Effects of Ventral and Dorsal
CA1 Subregional Lesions on
Trace Fear Conditioning
J.L. Rogers, M.R. Hunsaker, R.P.
Kesner
Role of Hippocampus in Pavlovian
Fear Conditioning
• Complete lesions produce deficits in
contextual fear. (acquisition and consolidation)
• Regulates when and where extinction
memories are expressed.
• Necessary for association if stimuli
separated in time (trace).
– Over time performance depends on prefrontal
cortex (PFC).
Fear Conditioning Circuitry
Contextual Extinction Retrieval
Hippocampus
• Dorsal (posterior - primates)
– 50% of volume
– Preferential role – spatial learning
• Ventral (Anterior – primates)
– 50% of volume
– Preferential role – anxiety behaviors
Anatomical Connections
• Major input of visual-spatial information from
primary sensory cortical areas is into dorsal
subregion. (olfactory evenly distributed)
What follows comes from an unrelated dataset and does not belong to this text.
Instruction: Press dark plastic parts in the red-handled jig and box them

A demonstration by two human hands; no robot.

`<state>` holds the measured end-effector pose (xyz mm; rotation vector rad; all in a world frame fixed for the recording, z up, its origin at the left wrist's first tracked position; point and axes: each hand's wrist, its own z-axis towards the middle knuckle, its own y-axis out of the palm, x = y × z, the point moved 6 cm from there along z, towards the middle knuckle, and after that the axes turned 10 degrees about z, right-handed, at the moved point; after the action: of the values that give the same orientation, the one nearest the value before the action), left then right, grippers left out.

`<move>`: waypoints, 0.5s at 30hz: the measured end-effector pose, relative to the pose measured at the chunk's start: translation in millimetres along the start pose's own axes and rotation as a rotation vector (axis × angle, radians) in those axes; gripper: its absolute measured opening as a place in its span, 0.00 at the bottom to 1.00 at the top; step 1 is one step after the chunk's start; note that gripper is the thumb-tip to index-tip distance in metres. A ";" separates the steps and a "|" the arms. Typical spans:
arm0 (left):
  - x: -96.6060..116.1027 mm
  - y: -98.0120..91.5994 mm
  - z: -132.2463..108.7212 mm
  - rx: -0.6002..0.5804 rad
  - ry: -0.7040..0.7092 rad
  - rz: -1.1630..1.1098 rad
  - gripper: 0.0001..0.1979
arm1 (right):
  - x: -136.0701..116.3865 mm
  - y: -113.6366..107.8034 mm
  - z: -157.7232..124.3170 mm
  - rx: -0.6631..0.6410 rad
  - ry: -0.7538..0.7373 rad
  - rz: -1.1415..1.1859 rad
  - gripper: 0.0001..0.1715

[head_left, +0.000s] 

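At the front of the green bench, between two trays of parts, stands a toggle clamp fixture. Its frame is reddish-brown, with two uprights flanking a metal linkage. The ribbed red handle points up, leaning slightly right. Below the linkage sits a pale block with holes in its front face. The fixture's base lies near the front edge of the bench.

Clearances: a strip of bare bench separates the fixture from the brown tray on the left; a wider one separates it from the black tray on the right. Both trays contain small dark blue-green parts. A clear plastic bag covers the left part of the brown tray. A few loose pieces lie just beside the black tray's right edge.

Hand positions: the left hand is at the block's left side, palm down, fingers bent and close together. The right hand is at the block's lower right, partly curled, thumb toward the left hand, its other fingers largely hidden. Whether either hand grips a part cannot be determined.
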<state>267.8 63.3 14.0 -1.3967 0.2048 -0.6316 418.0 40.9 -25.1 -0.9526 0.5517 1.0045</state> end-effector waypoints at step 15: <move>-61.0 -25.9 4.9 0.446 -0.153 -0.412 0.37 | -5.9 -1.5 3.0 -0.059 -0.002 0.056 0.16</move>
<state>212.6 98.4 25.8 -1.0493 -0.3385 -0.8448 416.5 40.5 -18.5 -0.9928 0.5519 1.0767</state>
• Ventral subregion projects to PFC, dorsal does
not.
• Ventral more closely connected to BNST,
Amygdala, and Hypothalamic structures
(HPA)
• CA1 subregion involved in temporal pattern
association and intermediate-term memory.
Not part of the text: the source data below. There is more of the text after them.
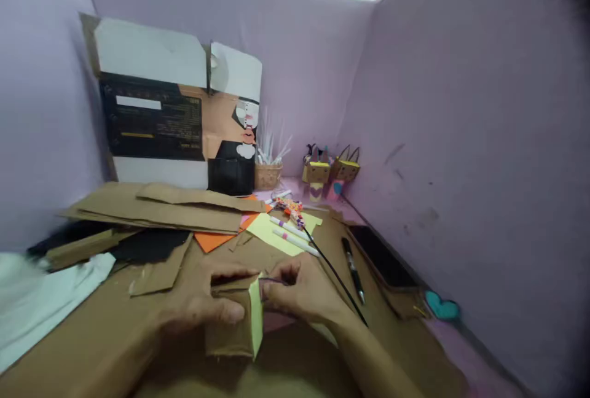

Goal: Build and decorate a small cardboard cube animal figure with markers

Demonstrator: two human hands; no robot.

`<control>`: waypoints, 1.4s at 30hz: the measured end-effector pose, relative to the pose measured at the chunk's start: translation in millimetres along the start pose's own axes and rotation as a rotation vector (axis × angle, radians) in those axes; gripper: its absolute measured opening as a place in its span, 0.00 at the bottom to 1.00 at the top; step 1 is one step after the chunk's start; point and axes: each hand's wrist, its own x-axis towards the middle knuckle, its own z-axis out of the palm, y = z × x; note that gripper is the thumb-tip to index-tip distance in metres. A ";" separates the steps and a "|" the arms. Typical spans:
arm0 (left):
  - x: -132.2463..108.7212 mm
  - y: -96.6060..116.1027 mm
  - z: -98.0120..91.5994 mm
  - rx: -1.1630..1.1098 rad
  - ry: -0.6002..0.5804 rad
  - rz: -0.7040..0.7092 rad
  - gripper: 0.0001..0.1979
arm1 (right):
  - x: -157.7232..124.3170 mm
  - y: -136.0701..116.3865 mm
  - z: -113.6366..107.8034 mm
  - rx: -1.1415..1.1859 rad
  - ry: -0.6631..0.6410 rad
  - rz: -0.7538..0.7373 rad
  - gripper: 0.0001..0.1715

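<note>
My left hand (207,303) grips a small folded piece of brown cardboard (229,330) low in the middle of the view, fingers closed over its top. A strip of yellow paper (256,318) lies along the cardboard's right edge. My right hand (297,293) is closed at that edge, pinching a thin dark object that I cannot make out. Both hands rest over a brown cardboard sheet (115,336) that covers the desk.
Cardboard sheets (161,204), black paper (150,244), orange paper (214,239) and yellow paper with white markers (292,235) lie behind. A black pen (353,269) and dark phone (382,255) lie right. A printed box (175,109), straw basket (268,174) and small cardboard figures (329,172) stand at the back. Purple walls enclose the desk.
</note>
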 end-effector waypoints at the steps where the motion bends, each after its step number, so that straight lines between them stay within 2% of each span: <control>1: -1.1 1.3 -0.2 0.027 0.007 0.000 0.28 | -0.7 -0.5 0.6 0.007 -0.007 -0.001 0.12; 7: -1.4 -1.7 -1.1 0.079 0.018 0.012 0.28 | -0.3 -0.8 -0.6 -0.011 0.007 -0.038 0.11; 11: 4.7 -13.9 -2.1 -0.038 0.025 0.037 0.32 | 1.8 -1.0 -14.7 0.038 0.015 -0.117 0.13; 15: 10.1 -24.0 -3.2 -0.275 0.084 0.122 0.31 | 4.0 -1.6 -28.6 0.194 0.230 -0.269 0.22; 17: 12.1 -26.1 -2.7 -0.333 0.126 0.130 0.31 | 5.6 -1.5 -28.6 0.213 0.293 -0.293 0.23; 20: 15.2 -28.4 1.4 -0.353 0.186 0.131 0.32 | 8.3 -0.6 -21.3 0.138 0.268 -0.307 0.19; 26: 25.4 -46.6 19.4 -0.395 0.210 0.202 0.30 | 14.9 5.0 -12.6 0.021 0.351 -0.347 0.07; 30: 28.7 -50.3 28.5 -0.296 0.231 0.169 0.26 | 19.9 12.2 -11.6 -0.018 0.332 -0.343 0.06; 35: 24.5 -33.8 27.3 0.027 0.284 0.136 0.27 | 25.4 20.6 -10.2 -0.029 0.302 -0.306 0.03; 38: 21.8 -29.9 19.9 0.040 0.225 0.139 0.30 | 25.1 21.2 -15.6 -0.002 0.233 -0.276 0.13; 42: 20.2 -36.0 6.3 -0.002 0.172 0.104 0.43 | 22.6 21.7 -22.5 0.057 0.036 -0.247 0.38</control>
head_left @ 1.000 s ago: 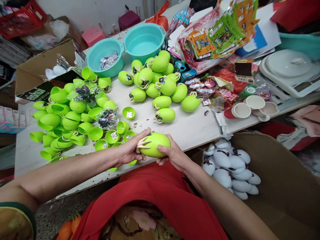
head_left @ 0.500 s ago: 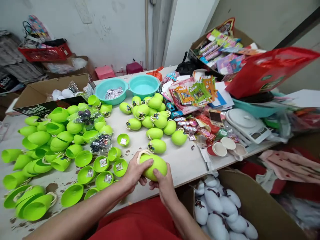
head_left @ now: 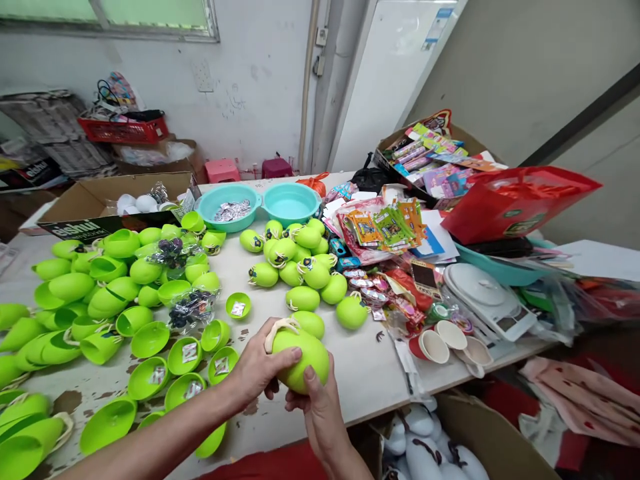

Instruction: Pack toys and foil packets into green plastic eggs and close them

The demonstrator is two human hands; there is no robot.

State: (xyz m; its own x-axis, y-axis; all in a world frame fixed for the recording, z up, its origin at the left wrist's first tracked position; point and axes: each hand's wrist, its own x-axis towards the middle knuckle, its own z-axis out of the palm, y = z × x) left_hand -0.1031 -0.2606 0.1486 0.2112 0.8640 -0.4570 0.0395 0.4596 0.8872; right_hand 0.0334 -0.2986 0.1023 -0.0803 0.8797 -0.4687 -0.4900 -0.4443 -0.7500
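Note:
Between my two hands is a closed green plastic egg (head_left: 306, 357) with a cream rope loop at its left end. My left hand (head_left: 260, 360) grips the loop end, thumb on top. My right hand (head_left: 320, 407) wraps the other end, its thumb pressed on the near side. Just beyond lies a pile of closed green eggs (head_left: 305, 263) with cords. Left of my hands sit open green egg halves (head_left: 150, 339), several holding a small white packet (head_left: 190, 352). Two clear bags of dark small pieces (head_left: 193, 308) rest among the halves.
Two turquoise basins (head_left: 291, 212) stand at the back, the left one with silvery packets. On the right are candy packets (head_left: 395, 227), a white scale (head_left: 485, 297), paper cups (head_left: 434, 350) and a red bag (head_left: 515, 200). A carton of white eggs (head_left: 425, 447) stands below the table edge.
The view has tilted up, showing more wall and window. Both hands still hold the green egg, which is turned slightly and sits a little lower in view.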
• CA1 pyramidal neurons increase activity
during trace conditioning.
• CA1 NMDA receptors necessary for trace
conditioning.
Aims
• Determine if ventral and dorsal CA1
subregion of hippocampus have different
roles in trace fear conditioning.
Methods
• 24 Long-Evans rats (4 months, 300-400g)
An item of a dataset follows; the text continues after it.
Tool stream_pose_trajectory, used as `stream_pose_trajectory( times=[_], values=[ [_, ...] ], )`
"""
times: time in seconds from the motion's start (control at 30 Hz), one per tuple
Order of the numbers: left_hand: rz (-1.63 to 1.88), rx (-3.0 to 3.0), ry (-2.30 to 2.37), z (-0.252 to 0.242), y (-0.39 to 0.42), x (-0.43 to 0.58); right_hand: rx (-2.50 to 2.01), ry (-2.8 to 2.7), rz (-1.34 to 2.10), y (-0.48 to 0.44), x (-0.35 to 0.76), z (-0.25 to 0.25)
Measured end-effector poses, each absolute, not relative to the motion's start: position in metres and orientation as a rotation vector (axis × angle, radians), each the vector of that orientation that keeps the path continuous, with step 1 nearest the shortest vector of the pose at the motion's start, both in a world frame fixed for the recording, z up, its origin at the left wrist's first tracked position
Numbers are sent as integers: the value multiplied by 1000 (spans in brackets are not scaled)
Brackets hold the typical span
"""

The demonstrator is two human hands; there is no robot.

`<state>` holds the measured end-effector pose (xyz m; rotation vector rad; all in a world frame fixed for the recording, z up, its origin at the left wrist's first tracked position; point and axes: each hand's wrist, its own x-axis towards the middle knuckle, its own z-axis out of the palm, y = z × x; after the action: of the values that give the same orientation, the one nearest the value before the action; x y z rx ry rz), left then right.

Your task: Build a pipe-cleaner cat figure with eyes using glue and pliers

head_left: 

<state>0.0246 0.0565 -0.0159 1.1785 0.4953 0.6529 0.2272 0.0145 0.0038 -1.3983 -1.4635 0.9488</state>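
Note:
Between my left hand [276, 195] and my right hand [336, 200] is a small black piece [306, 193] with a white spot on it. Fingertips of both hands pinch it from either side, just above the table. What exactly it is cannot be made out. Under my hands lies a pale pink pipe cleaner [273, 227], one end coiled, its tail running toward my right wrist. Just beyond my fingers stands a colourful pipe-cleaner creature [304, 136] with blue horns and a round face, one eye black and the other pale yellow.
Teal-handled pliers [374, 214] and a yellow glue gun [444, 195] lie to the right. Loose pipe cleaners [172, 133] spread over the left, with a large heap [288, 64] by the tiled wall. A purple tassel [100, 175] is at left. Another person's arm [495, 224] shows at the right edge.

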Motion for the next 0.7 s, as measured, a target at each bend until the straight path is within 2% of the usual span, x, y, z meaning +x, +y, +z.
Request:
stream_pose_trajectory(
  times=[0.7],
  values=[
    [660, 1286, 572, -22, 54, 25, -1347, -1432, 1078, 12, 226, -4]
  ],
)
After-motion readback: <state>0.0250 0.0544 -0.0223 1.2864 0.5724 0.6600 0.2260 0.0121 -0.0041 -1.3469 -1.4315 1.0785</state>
• Tested during light phase
• Stereotaxic infusion of ibotenic acid into
dorsal (n = 9) and ventral CA1 (n =7)
• Controls (n = 8) – vehicle infusions into CA1
Ibotenic Acid
• Toxin produced by
Amanita muscaria and
Amanita pantherina
mushrooms
• Excitatory Amino acid
agonist
• Damage to adjacent
areas, fibers-of-passage,
and damage to the
vasculature are
minimized.
Methodological Considerations
• Excitotoxic lesions can cause over-excitation
of “downstream” structures – dysfunction of
other parts of the circuit.
• Rats – hippocampus surface area ~1.2cm2 ,
entire isocortex ~1.5cm2 .
• Damage to amygdala and cortex.
• Produce cell death – oxidative stress.
Apparatus
• One used for
conditioning and
context acquisition
• Another, without
contextual cues or
shock, used for
retention testing for
tone-trace
• Day1 - Acquisition
– 2 min – 15 trials tone-trace-shock
» 32s, 10s, 2s (0.5mA) (72s ITI)
– Freezing measured during baseline, tone, trace
• Day 2 – Context retention
– (24 hrs later) Same chamber, 8 min. without
tone, freezing measured every 8s.
• Day 3 – Tone-trace retention
– (48 hrs later) Different chamber, 2min
preexposure with 15 tone trace combinations
freezing measured every 8s.
Context Acquisition
Context Test
Summary Context Results
• All groups displayed freezing during ITI of
acquisition phase.
• Ventral CA1 lesion group froze less than
dorsal CA1 lesion group and controls.
• Dorsal CA1 lesion group froze significantly
less than controls.
• Both involved in contextual retention ,
ventral more.
Trace Acquisition
Trace Test
Summary Trace Results
• Dorsal and ventral CA1 lesion groups not
different from controls during acquisition.
• Retention – ventral CA1 froze less than
controls and dorsal CA1 lesion group, dorsal
CA1 lesion group was not different from
controls.
Tone Acquisition
Tone Test
Summary Tone Results
• During acquisition all groups froze during
tone.
• No significant main effect for groups during
retention.
Conclusions
• Acquisition not disrupted by CA1 (d or v)
lesions.
– May involve entire hippocampus (DG, CA3)
• Ventral CA1 “more important” than dorsal
CA1 for retention of context and trace fear
memory but dorsal involved.
• “Mild” deficits to tone retention.